The Inside Edge
The Property Ombudsman received a record number of complaints last year against estate agents. The number of complaints raised in 2010 was the most the office has received since it was first established 20 years ago. The previous peak was in 2008.
In total, there have been 1338 new cases raised; a number which the Property Ombudsman, Christopher Hamer, said was unacceptably high especially when property transactions were well below the normal levels. He also blamed this dramatic rise on an increase in the number of disputes involving property sales.
The number of disputes was split quite equally between letting agents (672) and estate agents (646) whilst the rest of the reported complaints were related to the management of residential leaseholds, home information packs, and problems with advertising and marketing.
Agents operating in the South East of England received the most complaints accounting for approximately 26% of the total complaints raised.
Mr Hamer has called for the Government to impose stricter measures and improved protection for landlords and tenants so they do not become a victim of the practices performed by rogue letting agents. Letting agents, unlike estate agents, are not required to belong to an ombudsman scheme.
The figure reported by the Property Ombudsman shows a 40% rise in complaints since the office first opened its doors. So why the sudden increase and what are people complaining about? Quite worryingly, the Property Ombudsman has admitted it is “baffled” by the sudden sharp rise, but that one obvious explanation could be the current slump in the market.
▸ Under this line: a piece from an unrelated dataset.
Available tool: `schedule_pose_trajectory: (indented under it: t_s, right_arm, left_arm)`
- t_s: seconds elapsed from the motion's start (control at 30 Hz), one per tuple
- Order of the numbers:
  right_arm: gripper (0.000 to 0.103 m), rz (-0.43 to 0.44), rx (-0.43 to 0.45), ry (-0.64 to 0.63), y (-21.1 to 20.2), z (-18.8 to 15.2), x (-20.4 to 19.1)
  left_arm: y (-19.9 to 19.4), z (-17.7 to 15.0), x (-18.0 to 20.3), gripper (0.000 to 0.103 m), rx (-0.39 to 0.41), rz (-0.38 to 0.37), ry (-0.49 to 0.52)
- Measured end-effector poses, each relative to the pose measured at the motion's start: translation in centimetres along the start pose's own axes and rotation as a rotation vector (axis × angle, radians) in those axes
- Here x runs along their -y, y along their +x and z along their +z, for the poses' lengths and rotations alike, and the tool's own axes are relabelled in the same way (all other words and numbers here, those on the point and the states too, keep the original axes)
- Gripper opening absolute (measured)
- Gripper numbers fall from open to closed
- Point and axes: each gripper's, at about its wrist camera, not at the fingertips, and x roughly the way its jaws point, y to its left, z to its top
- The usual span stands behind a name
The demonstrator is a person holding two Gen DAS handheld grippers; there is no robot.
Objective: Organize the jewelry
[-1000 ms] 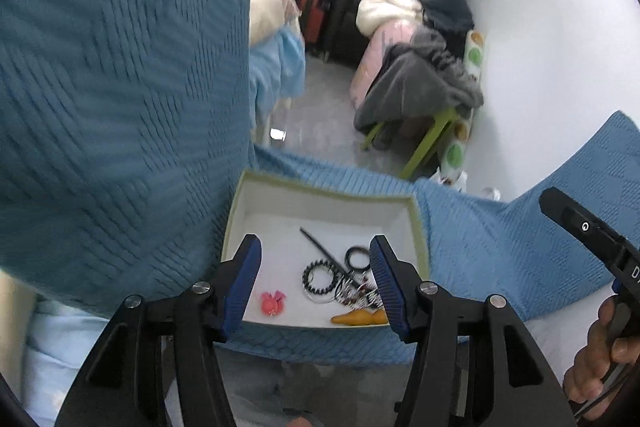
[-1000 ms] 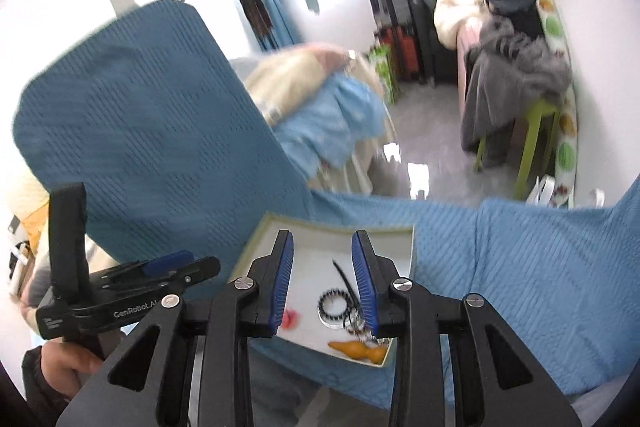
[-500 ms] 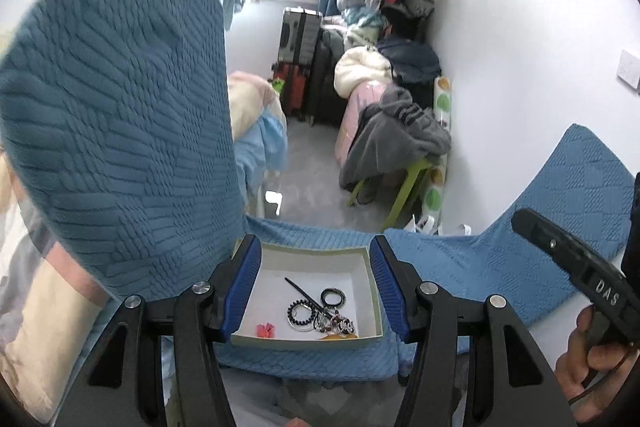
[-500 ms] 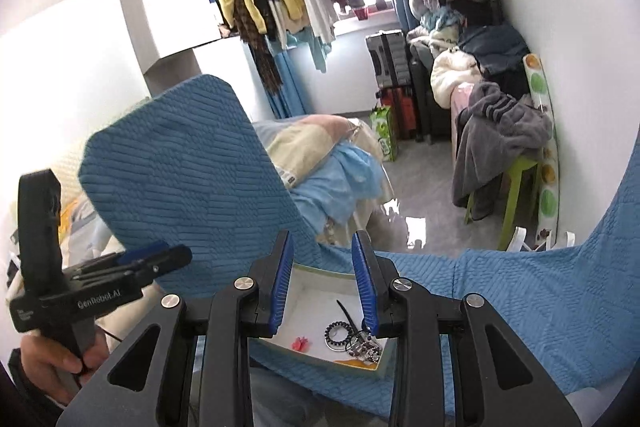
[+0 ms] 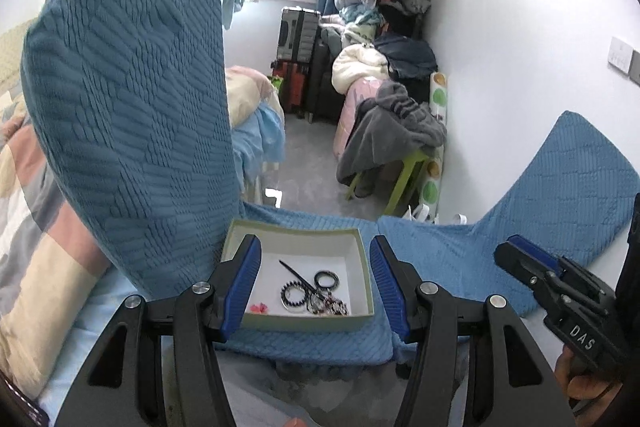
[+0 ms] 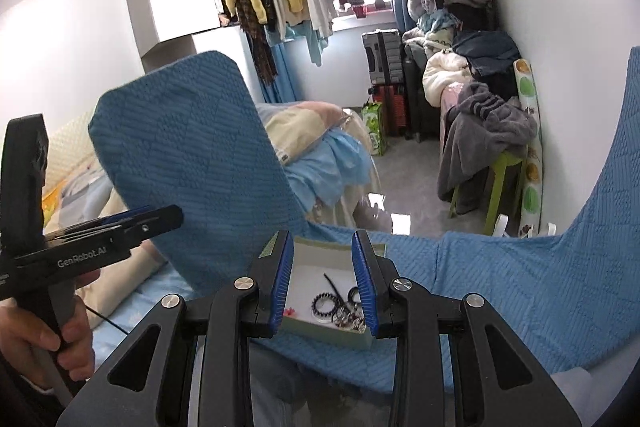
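The shallow box (image 5: 362, 259) lay on the blue knitted cloth (image 5: 436, 255) straight ahead of the left claw (image 5: 314, 281), framed between its spread blue fingers, which held nothing. Inside, toward the right finger, sat the black beaded bracelet (image 5: 295, 294), a dark ring (image 5: 327, 279), a thin black stick (image 5: 298, 273) and a tangle of small pieces (image 5: 328, 306); a pink bit (image 5: 258, 307) lay near the left finger. The right claw (image 6: 323, 277) was also parted and empty, the same box (image 6: 320, 255) beyond its tips. Compared with a second earlier, both claws had drawn back and tipped up, so the box looked smaller and more of the room showed. The box's near wall faced the claws, with bare cloth around it and open cloth to the right
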Motion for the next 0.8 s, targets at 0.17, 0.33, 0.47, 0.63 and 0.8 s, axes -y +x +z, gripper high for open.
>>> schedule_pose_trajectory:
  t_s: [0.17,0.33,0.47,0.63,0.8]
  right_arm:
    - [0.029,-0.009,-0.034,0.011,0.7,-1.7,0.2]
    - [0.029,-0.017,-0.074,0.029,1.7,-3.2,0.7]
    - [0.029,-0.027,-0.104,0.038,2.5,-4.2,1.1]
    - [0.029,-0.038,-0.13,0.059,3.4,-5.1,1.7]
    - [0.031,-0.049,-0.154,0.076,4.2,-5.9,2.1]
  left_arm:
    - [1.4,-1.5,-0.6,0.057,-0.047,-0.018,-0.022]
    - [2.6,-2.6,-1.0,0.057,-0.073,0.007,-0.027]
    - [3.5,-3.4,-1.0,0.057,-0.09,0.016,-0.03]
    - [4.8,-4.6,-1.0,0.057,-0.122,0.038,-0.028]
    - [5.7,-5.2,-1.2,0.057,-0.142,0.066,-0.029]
Seasonal factors may also play a part in these figures – general business in the housing market tends to slow down during the build-up to Christmas before picking up pace again in the New Year.
Desperate times call for desperate measures and this could also be a key factor in the number of complaints raised. Many of the complaint cases released by the Property Ombudsman cite problems with underhand marketing, issues with estate agents taking commission even when they had been dis-instructed, and issues with the small print in contracts.
However, what should become clear is that the number of successful transactions far outweighs the number of complaints and there are a decent number of estate agents who are focused on doing a good job. It’s simply a case of avoiding those agents who take shortcuts or who fail to deliver a good service. A good estate agent will explain their contract to you, explain the fees payable and tell you exactly how they are going to market your property. There are of course complaints that never reach the Property Ombudsman as they have been resolved by the estate agent themselves and it’s always a good idea to raise any concerns early on in proceedings.
If you feel you do need to make a complaint against your estate agent, the Property Ombudsman offers independent, impartial and free advice to members of the public who are not happy with the services provided by their estate agent.